Please copy, exactly as they appear below, the lines from the one containing "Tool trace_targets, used" through the one containing "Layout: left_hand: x".

+++

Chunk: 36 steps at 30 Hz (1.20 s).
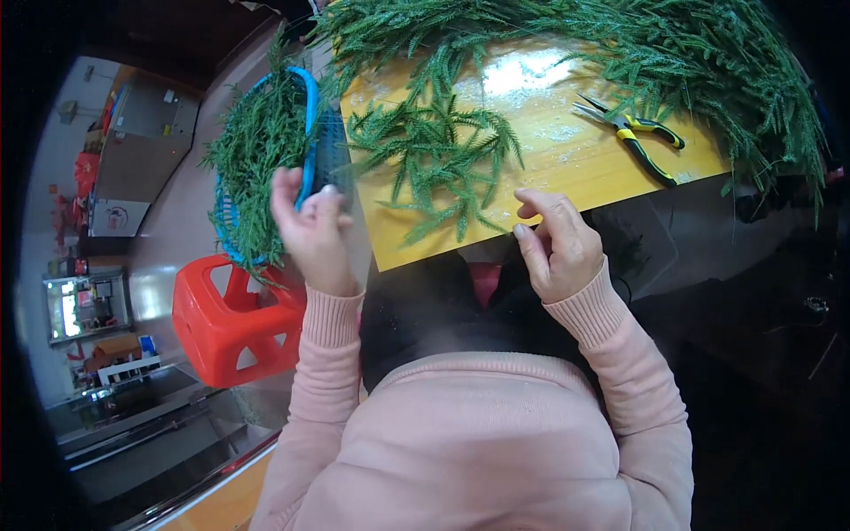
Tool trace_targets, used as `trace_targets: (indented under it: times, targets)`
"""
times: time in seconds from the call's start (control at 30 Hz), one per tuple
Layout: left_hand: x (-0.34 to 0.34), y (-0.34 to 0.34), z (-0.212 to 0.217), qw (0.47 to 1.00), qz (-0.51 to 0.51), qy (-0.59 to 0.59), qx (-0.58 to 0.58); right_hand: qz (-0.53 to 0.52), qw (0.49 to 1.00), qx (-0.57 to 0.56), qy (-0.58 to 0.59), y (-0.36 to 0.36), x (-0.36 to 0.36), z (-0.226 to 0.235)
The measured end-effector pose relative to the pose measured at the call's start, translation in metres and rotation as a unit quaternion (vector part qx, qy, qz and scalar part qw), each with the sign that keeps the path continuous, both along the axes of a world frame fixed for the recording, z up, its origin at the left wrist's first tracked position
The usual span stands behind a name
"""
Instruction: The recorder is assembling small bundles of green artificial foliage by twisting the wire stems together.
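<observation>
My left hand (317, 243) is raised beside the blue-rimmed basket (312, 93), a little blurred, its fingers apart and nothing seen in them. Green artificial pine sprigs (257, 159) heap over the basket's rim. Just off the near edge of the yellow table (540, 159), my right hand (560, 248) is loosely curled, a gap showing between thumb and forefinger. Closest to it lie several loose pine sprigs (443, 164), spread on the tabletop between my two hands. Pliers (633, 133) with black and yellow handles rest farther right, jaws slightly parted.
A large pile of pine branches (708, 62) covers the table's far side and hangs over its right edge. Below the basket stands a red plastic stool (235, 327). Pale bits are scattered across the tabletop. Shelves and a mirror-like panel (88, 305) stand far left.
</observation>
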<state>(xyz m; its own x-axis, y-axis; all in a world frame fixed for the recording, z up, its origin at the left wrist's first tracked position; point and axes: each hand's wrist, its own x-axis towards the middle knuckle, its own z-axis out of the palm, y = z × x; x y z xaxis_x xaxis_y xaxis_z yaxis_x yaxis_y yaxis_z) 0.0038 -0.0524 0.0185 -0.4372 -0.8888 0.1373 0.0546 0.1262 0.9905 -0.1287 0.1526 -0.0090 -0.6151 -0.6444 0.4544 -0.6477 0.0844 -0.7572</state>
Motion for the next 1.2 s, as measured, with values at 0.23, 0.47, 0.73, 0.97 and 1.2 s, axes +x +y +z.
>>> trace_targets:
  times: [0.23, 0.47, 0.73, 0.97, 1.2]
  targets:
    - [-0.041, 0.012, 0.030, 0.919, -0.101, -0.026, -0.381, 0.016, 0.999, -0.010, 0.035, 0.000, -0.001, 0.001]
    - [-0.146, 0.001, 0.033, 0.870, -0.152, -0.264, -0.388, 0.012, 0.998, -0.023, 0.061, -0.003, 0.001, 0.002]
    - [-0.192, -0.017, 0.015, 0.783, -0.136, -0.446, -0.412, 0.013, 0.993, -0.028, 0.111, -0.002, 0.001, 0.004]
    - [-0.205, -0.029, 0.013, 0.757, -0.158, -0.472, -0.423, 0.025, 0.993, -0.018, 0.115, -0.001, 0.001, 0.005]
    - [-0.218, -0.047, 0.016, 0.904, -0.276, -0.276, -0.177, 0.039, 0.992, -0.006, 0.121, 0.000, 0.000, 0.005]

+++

- [TASK RESPONSE]:
Tool trace_targets, used as `trace_targets: (indented under it: times, targets)`
"""
times: time in seconds from the call's start (control at 30 Hz), one per tuple
Layout: left_hand: x (-0.34 to 0.34), y (-0.34 to 0.34), z (-0.212 to 0.217), qw (0.47 to 1.00), qz (-0.51 to 0.51), qy (-0.59 to 0.59), qx (-0.58 to 0.58); right_hand: qz (-0.53 to 0.52), qw (0.49 to 1.00), qx (-0.57 to 0.56), qy (-0.58 to 0.59), y (-0.36 to 0.36), x (-0.36 to 0.36), z (-0.226 to 0.235)

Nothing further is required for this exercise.